Describe the solution you'd like spaCy allows users to customize the tokenizer, e.g. in this stackoverflow thread: https://stackoverflow.com/questions/51012476/spacy-custom-tokenizer-to-include-only-hyphen-words-as-tokens-using-infix-regex

import re
import spacy
from spacy.tokenizer import Tokenizer
from spacy.util import compile_prefix_regex, compile_infix_regex, compile_suffix_regex

def custom_tokenizer(nlp):
    infix_re = re.compile(r'''[.\,\?\:\;\...\‘\’\`\“\”\"\'~]''')
    prefix_re = compile_prefix_regex(nlp.Defaults.prefixes)
    suffix_re = compile_suffix_regex(nlp.Defaults.suffixes)
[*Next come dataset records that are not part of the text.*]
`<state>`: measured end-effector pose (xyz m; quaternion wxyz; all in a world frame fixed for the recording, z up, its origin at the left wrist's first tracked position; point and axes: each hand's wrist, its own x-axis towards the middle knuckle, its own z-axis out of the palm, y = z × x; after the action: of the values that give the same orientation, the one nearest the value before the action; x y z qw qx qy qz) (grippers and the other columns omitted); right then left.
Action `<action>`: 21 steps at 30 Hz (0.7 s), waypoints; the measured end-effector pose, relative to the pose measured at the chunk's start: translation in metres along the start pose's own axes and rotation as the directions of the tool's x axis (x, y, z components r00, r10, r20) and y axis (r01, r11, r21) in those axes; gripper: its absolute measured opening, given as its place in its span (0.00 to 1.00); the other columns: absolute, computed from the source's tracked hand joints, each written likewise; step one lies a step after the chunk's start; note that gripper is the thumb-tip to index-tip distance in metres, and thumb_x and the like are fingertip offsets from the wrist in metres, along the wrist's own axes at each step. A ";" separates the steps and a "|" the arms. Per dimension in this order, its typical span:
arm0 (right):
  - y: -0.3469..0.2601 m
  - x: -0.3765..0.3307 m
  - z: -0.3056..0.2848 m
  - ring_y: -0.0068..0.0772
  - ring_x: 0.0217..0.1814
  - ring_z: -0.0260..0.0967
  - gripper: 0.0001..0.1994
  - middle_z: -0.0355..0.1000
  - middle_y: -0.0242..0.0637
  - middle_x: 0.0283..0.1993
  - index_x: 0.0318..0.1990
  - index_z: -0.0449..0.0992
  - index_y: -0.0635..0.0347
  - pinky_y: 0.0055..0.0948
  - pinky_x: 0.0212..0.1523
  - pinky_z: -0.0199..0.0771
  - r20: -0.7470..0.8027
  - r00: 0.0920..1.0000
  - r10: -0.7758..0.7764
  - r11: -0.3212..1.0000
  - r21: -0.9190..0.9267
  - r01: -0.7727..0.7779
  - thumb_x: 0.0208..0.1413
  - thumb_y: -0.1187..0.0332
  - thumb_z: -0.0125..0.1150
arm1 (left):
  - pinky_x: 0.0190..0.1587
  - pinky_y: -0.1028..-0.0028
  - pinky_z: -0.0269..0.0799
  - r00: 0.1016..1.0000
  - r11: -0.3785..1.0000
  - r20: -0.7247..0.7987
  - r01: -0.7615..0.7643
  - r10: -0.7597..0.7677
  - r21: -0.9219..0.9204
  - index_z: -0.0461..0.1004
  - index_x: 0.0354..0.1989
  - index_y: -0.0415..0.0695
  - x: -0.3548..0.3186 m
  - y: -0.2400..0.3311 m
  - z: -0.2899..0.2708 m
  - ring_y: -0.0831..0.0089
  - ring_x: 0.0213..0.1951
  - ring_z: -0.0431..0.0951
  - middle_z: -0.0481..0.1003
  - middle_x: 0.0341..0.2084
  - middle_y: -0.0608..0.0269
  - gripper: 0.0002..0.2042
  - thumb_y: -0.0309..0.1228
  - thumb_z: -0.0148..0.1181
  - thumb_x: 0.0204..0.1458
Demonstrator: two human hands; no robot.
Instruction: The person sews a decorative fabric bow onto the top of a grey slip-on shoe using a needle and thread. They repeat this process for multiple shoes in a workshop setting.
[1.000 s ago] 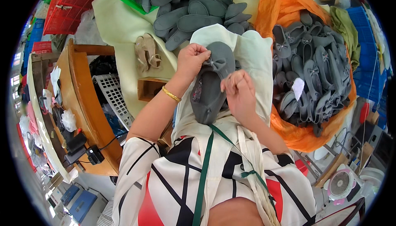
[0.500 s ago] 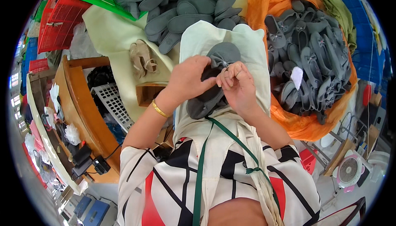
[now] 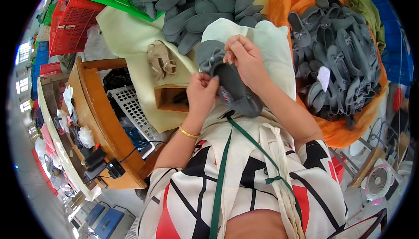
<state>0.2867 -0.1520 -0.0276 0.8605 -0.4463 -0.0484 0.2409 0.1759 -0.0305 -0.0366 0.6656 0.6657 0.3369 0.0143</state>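
A grey shoe is lying over the near, left part of the white cloth, its toe pointing toward the cloth's far left edge and its heel toward the wearer. The left hand, at the cloth's left side, is pinching the shoe's side rim between thumb and bent fingers. The right hand, over the middle of the cloth, is hovering half curled just beside the bow; the view is too coarse to tell how tightly its fingertips are meeting or whether they are holding anything fine.

The shoe is looking light, with a soft, matt upper that is probably giving under pressure without slipping; the sole is seeming firmer. The side rim and heel are offering the safest hold, the bow being more delicate. Inside, a patch is showing reddish specks; no brand, label or writing is reading clearly.
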 end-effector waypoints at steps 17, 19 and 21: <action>0.017 -0.055 0.000 0.17 0.31 0.60 0.09 0.66 0.27 0.33 0.38 0.68 0.59 0.21 0.40 0.67 0.003 0.999 0.044 0.989 0.142 -0.044 0.70 0.66 0.47 | 0.32 0.66 0.73 0.575 0.214 0.363 -0.701 0.733 0.680 0.75 0.35 0.41 0.045 -0.005 -0.006 0.59 0.31 0.76 0.74 0.28 0.59 0.10 0.28 0.67 0.47; 0.015 -0.052 0.003 0.19 0.32 0.62 0.08 0.66 0.28 0.32 0.38 0.69 0.59 0.23 0.41 0.69 -0.025 1.000 -0.008 0.996 0.084 0.010 0.69 0.67 0.49 | 0.32 0.69 0.74 0.738 0.507 0.307 -0.649 0.600 0.567 0.75 0.34 0.40 0.047 0.000 -0.011 0.62 0.30 0.76 0.74 0.27 0.59 0.09 0.28 0.68 0.48; 0.009 -0.052 0.006 0.23 0.32 0.63 0.06 0.67 0.30 0.32 0.38 0.71 0.59 0.26 0.43 0.71 -0.030 0.990 -0.141 0.977 -0.168 0.134 0.68 0.69 0.51 | 0.32 0.71 0.73 0.849 0.728 0.305 -0.527 0.431 0.438 0.75 0.32 0.39 0.052 0.008 -0.018 0.65 0.28 0.76 0.74 0.26 0.59 0.10 0.30 0.68 0.49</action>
<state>0.2357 -0.1668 -0.0244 0.8358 -0.5169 -0.0811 0.1666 0.2110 0.0109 -0.0493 0.4681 0.8791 0.0820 0.0364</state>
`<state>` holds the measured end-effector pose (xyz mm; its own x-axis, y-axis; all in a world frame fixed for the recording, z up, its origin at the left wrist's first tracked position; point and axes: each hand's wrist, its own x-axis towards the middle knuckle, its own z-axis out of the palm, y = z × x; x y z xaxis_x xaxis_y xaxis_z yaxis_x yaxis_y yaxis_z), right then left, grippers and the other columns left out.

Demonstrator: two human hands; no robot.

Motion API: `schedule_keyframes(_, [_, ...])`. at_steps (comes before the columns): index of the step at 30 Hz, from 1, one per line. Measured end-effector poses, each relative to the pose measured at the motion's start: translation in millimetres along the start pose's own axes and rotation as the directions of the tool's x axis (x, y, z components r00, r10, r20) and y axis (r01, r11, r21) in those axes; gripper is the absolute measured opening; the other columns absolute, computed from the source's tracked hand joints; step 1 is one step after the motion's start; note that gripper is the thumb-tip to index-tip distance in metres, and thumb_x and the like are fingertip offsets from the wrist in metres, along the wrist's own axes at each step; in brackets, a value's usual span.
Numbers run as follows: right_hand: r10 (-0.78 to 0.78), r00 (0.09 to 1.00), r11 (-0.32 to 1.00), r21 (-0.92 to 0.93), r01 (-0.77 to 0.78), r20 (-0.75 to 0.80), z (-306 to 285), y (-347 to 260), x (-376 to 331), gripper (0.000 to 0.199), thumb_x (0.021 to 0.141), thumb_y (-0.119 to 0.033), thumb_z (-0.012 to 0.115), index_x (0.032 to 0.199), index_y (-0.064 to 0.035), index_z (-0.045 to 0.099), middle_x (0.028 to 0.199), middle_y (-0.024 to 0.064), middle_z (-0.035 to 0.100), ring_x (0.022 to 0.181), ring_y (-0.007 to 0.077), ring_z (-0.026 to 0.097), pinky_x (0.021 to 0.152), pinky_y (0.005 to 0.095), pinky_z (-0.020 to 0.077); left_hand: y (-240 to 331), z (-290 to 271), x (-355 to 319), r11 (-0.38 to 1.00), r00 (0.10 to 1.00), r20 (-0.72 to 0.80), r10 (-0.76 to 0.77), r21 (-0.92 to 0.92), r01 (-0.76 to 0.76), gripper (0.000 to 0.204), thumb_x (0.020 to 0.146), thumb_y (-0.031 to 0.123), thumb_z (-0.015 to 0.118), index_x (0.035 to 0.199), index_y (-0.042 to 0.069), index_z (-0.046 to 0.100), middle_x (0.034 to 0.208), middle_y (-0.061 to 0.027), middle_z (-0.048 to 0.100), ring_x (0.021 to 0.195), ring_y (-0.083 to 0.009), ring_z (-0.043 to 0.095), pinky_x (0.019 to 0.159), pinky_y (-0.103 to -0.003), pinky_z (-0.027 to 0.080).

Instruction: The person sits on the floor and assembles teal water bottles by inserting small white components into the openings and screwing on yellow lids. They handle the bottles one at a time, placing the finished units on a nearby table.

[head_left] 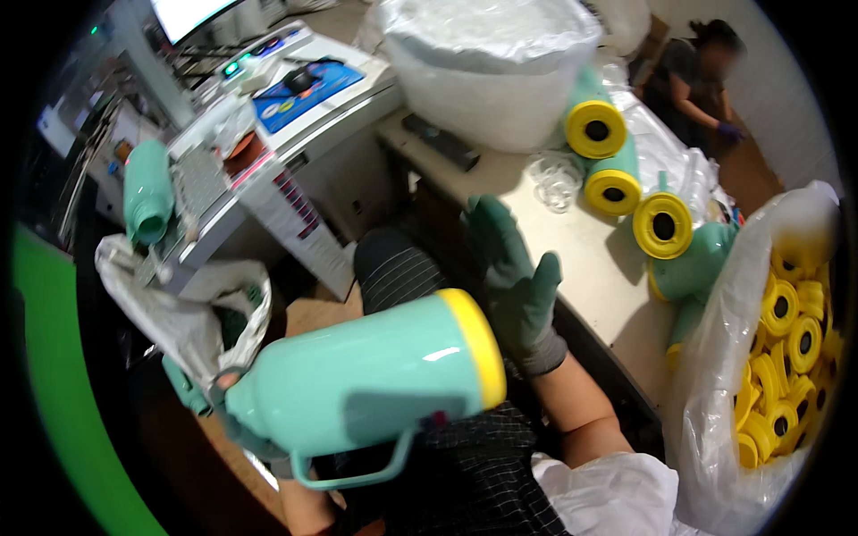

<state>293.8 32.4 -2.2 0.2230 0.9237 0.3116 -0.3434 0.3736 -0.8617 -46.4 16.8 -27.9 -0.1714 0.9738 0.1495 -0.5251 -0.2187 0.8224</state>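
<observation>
A mint-green jug body [357, 380] with a yellow base ring lies sideways over my lap, handle hanging down. My left hand [234, 406], in a dark green glove, grips its narrow neck end at the lower left. My right hand [518, 281], also gloved, is raised with fingers spread just past the yellow end, holding nothing. It hovers beside the edge of the beige table [590, 259].
Three more green jugs with yellow ends [617, 174] lie on the table. A clear bag of yellow rings [786, 357] stands at the right. A large plastic-wrapped bundle [492, 71], a machine with a blue panel [304, 94] and another person [697, 76] are behind.
</observation>
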Motion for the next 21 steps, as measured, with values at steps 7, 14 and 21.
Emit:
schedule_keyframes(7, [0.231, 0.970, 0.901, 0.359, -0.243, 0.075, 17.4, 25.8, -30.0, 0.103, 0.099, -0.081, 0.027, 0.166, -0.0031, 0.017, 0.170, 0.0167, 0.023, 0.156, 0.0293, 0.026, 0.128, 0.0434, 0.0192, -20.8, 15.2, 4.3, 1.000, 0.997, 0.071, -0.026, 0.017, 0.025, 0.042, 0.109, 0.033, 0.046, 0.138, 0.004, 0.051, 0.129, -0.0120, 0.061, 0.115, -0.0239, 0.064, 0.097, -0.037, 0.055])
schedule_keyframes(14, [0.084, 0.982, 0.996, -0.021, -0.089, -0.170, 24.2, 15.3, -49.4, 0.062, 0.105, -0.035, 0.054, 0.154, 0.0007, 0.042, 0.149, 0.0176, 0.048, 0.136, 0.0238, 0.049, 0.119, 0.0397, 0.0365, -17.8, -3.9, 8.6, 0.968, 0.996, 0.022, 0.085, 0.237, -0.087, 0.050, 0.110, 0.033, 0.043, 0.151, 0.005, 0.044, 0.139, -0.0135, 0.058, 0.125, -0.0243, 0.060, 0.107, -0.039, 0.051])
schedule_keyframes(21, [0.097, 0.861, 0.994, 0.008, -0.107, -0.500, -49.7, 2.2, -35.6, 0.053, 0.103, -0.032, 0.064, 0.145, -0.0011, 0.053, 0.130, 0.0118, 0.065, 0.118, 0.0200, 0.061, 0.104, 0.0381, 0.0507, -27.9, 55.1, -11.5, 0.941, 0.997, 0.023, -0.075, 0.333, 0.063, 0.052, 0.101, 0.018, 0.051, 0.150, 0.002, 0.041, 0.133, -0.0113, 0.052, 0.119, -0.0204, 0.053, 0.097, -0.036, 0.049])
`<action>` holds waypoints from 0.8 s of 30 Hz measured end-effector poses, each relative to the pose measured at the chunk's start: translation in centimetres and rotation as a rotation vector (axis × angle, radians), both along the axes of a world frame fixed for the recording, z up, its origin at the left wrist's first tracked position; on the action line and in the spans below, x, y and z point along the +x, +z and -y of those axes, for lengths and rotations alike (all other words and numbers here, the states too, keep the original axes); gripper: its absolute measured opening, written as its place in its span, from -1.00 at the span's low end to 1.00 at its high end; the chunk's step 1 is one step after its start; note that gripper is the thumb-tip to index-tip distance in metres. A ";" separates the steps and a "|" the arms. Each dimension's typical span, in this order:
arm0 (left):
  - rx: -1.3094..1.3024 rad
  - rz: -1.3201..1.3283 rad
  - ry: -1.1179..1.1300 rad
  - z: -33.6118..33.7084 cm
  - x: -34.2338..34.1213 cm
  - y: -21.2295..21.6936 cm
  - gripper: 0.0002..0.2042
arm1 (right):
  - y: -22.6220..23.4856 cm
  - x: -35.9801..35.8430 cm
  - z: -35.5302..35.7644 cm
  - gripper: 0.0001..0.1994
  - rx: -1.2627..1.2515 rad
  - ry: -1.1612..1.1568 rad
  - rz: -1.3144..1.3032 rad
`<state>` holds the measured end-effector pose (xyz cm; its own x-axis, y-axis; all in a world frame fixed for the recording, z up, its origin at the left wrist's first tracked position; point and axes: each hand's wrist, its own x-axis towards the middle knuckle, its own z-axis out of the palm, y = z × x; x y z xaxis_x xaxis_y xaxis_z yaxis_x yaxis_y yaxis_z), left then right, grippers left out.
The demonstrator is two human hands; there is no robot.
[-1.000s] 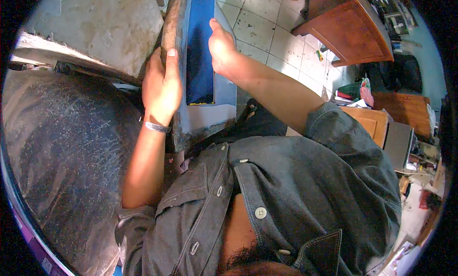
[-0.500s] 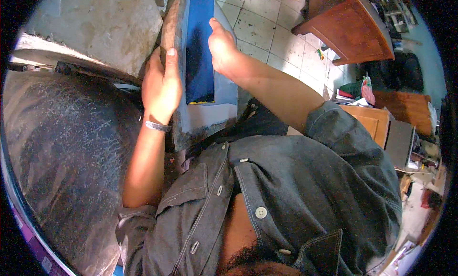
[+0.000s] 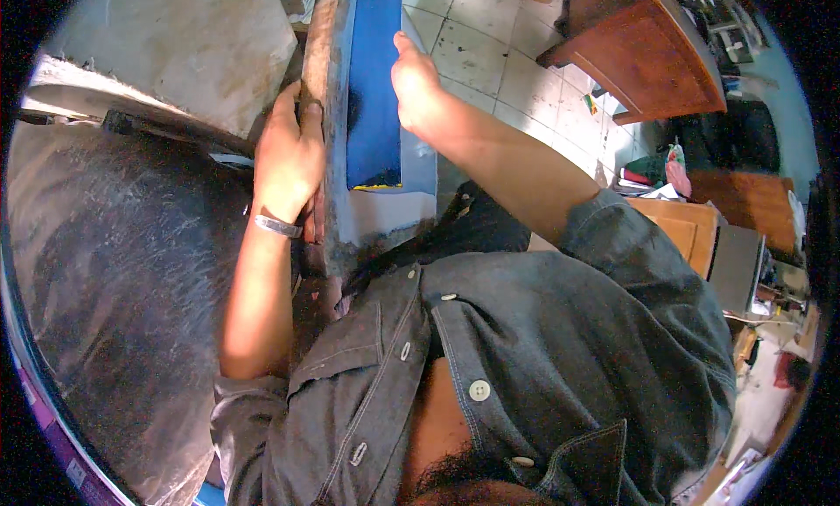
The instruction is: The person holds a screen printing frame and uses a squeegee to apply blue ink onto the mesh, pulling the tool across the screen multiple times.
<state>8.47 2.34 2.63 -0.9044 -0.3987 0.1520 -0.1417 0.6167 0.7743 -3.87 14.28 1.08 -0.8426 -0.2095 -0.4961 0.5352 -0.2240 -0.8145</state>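
Gripping the worn edge of a long blue board (image 3: 374, 86) that stands propped over the tiled floor (image 3: 490, 60), the left hand (image 3: 284, 160) (a metal bracelet (image 3: 277, 226) at its wrist) has fingers clamped on it, while the right hand (image 3: 418, 90) rests fingers together against its far edge.

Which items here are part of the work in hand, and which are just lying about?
In use:
- left hand gripping the board's edge
- right hand against the board's blue panel
- long board, pale at its near end

Lying about:
- wooden cabinet
- brown desk
- grey scuffed slab
- tiled floor
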 end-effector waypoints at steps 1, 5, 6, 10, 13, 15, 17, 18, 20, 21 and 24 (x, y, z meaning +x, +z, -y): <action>-0.013 0.000 0.006 -0.1 0.0 0.0 -0.60 | 0.2 0.0 -0.2 -0.41 -0.002 -0.001 -0.003; 0.007 0.106 0.004 -1.4 -0.2 1.7 -0.58 | 1.7 0.2 -1.6 -0.43 -0.019 0.008 0.022; -0.018 0.095 0.003 -1.6 -0.3 1.8 -0.59 | 1.9 0.2 -1.9 -0.43 -0.020 0.012 0.009; -0.103 0.059 -0.012 -2.6 -0.5 2.3 -0.59 | 0.7 -1.2 -3.2 -0.45 -0.113 0.063 0.014; -0.180 0.035 -0.013 -3.1 -0.6 2.2 -0.61 | -0.2 -1.8 -3.8 -0.47 -0.123 0.086 0.005; -0.195 0.026 -0.020 -3.4 -0.6 2.5 -0.61 | -0.5 -2.1 -4.0 -0.50 -0.199 0.034 -0.010; -0.234 -0.001 -0.038 -3.8 -0.5 2.7 -0.61 | -0.6 -2.4 -4.5 -0.51 -0.219 0.038 -0.002; -0.240 -0.007 -0.034 -4.1 -0.5 2.8 -0.61 | -0.6 -2.5 -4.7 -0.51 -0.237 0.036 0.009; -0.264 -0.022 -0.034 -4.4 -0.4 2.9 -0.61 | -0.5 -2.4 -4.8 -0.52 -0.219 0.042 -0.013; -0.271 -0.031 -0.039 -4.3 -0.4 2.9 -0.61 | -0.3 -2.2 -4.8 -0.52 -0.196 0.043 -0.029; -0.308 -0.025 -0.019 -4.7 -0.2 2.9 -0.62 | 0.7 -1.3 -5.4 -0.53 -0.288 0.058 0.007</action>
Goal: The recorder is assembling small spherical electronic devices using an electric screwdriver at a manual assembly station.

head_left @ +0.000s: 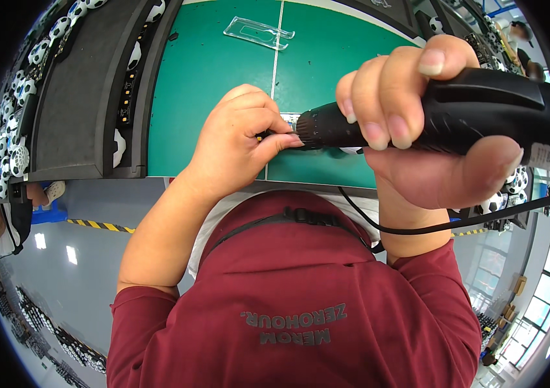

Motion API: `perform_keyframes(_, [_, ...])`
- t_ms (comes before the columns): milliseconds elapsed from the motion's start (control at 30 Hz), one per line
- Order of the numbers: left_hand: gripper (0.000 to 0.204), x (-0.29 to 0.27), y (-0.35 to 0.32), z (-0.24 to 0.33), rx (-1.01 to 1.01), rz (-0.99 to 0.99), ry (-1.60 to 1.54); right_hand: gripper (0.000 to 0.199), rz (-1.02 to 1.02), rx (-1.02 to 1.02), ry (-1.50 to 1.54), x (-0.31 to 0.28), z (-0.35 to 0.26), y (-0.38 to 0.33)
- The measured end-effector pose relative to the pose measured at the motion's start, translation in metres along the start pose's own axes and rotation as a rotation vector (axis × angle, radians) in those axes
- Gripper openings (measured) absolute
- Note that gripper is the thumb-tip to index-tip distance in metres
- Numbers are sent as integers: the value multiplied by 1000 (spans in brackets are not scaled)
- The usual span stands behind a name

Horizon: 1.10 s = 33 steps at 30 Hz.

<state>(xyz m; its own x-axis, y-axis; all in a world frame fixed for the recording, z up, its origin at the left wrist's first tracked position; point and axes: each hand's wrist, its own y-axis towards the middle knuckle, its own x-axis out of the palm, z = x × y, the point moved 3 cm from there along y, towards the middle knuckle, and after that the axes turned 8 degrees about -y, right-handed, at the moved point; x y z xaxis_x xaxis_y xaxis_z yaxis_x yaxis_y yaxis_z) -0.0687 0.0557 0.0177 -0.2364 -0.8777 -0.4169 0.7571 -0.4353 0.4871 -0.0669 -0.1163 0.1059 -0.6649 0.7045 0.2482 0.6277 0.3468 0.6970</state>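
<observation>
My right hand point(411, 110) is wrapped round a thick black corded tool point(495, 107), which looks like an electric screwdriver with a ribbed collar. The tool lies nearly level, its nose pointing left. Close to that nose, my left hand point(239, 139) is closed, thumb and fingertips pinched together. A dark bit with yellow shows by the left fingers, but most of what they hold is hidden. Just behind the fingertips, a small pale, shiny piece point(290, 119) shows beside the collar. Both hands are over the near edge of the green table mat point(204, 71).
A clear plastic bracket point(259, 32) lies far on the mat. To the left stand dark trays point(84, 97) with a black strip bearing yellow squares point(128, 97) and several football-patterned pieces point(19, 158). A black cable point(456, 226) loops below my right hand. Another person point(3, 220) is at far left.
</observation>
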Motion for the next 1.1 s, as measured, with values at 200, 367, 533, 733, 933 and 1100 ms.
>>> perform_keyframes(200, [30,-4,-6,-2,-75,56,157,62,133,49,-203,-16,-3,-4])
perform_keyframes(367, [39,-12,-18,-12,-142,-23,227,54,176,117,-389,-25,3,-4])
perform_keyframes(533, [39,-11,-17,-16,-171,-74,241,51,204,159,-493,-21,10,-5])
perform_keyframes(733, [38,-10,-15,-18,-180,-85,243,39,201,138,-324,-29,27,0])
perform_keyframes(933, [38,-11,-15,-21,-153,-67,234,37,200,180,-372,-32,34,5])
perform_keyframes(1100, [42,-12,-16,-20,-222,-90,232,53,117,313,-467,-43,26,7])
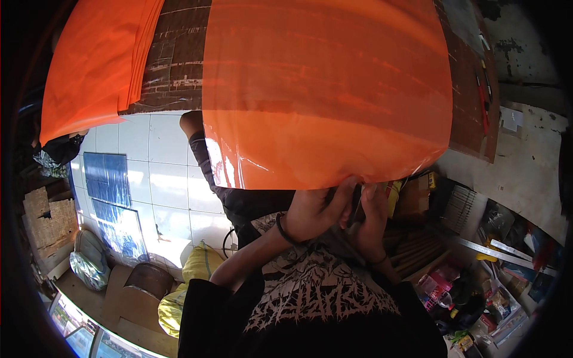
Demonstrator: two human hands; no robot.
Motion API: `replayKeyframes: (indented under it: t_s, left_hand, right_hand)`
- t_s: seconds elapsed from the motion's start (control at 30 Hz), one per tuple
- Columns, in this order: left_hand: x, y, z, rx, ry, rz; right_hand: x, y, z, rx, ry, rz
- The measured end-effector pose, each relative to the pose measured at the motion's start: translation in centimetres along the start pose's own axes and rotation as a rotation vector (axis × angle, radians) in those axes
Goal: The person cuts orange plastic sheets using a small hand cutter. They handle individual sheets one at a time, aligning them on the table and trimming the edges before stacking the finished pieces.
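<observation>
Orange sheet (pixel 325 89) spread over counter (pixel 179 59), near edge hanging toward body. Left hand (pixel 313 212) and right hand (pixel 373 221) held together, pinched on sheet's lower edge. Orange stack (pixel 95 65) lies at left. Sheet laid flat; edge handling judged unfinished.

A person in a black T-shirt (pixel 316 310) printed with jagged white lettering, its short sleeves ending above bare forearms, wears a dark band (pixel 283 230) around the left wrist and another on the right.
</observation>
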State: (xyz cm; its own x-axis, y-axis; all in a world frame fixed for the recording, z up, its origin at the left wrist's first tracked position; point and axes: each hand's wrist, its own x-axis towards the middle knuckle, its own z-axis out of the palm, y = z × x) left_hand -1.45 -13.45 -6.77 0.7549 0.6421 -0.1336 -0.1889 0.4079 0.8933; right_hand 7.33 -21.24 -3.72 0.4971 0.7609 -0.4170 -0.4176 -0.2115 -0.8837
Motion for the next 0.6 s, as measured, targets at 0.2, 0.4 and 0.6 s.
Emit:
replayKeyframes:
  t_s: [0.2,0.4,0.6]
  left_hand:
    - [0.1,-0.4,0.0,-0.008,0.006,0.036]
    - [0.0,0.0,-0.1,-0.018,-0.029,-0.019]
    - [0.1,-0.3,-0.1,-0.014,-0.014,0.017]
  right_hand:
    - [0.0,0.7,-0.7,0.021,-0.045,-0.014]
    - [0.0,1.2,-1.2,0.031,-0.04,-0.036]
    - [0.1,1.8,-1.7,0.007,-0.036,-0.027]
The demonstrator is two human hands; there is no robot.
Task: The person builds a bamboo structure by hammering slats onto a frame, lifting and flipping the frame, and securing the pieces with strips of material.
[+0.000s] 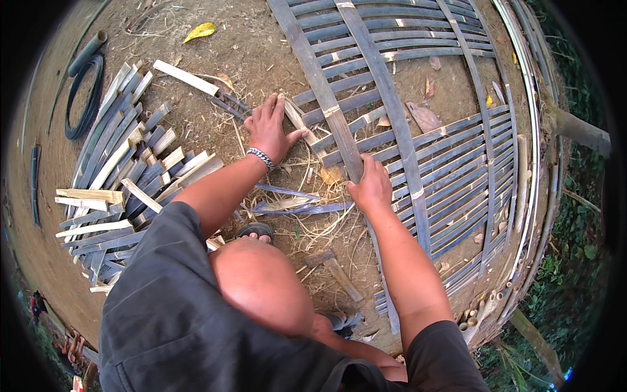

    return Tokenizer(nlp.vocab, prefix_search=prefix_re.search,
                                suffix_search=suffix_re.search,
                                infix_finditer=infix_re.finditer,
                                token_match=None)

nlp = spacy.load('en')
nlp.tokenizer = custom_tokenizer(nlp)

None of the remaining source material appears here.